Tuesday, June 24, 2008

Let's talk YA.

So Jonathon Scott Fuqua's King Of The Pygmies was pretty interesting. It's about a teen boy named Penn who starts hearing voices. His parents are concerned about mental illness, while his alcoholic uncle insists they have the power to hear other people's thoughts. I liked how the book stayed ambiguous enough to allow the reader to wonder and hope along with Penn, but also realize with him what he needs to do about his situation.

Bad Kitty by Michele Jaffe was a lot of fun. I loved the characters and the playful writing style. It's been compared to the Lulu Dark books and rightfully so, but there's more of a scientific CSI bent in this one that I enjoyed.

Ally Carter's I'd Tell You I Love You, But Then I'd Have To Kill You and Cross My Heart And Hope To Spy were very, very cute. They're about a spy academy for girls disguised as a swanky private boarding school. I really had a lot of fun with these, especially when they added in the boys in the second book.

Overall I enjoyed K. L. Going's Fat Kid Rules The World, although Going has a distorted view of what 300 pounds looks like on a 6'1" frame. She obviously picked that weight as some sort of arbitrary point above which she believes someone is too fat to function. I was disappointed in that aspect, but I liked the punk rock stuff.

How They Met And Other Stories by David Levithan wasn't entirely consistent, which is understandable given that he included Valentine's Day stories he's written since high school. It's worth reading though, because there are a few really excellent ones. My favorite was the the Bar Mitzvah story with the dancer and his little brother.

Claire recommended I read The Wednesday Wars by Gary D. Schmidt and I predictably loved it. It's about a young teenage boy named Holling who is forced to attend a one on one study hall once a week with his least favorite teacher, Mrs. Baker.

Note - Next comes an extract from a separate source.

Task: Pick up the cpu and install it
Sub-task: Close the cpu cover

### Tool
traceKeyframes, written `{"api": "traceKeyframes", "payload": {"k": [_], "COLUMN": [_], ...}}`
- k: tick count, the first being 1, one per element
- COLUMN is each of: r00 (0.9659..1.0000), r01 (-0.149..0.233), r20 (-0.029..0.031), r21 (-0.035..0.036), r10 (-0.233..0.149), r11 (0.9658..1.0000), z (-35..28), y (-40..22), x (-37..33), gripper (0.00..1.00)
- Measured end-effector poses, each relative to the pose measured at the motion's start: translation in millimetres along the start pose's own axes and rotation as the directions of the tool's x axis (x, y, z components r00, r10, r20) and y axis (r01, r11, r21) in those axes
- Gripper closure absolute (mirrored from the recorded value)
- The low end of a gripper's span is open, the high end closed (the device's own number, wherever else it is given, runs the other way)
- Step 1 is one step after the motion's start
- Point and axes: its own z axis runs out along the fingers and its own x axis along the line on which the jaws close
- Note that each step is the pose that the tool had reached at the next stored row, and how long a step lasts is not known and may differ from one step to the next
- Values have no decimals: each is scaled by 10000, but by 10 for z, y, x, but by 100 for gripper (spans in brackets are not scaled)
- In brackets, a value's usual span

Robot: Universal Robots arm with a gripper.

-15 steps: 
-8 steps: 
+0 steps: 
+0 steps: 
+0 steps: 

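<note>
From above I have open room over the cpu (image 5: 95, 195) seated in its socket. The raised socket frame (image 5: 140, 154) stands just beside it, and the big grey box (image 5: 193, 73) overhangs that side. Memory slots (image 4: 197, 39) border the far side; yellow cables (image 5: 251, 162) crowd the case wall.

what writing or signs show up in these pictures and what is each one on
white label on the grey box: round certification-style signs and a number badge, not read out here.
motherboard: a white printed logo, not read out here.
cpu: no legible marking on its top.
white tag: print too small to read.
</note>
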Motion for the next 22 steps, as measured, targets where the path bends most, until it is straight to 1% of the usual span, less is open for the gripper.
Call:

They begin with regular classroom work, but as they begin to work toward an understanding they touch on many things from Shakespeare to baseball while the Vietnam War and other outside events color the backdrop.

I'd never read Am I Blue: Coming out from the silence edited by Marion Dane Bauer, which seemed odd given my interest in the subject, so I finally grabbed it. And now it's been so long since I read it that I pretty much only remember the story about the people turning various shades of blue. The only other thing I have in my notes is that 1994 seems like a really long time ago. So, uh, yeah.

And then Maureen Johnson's The Bermudez Triangle started out a little too cutesy for me and I nearly tossed it, but it got better. It's about the fallout among three close friends when two of them start seeing each other.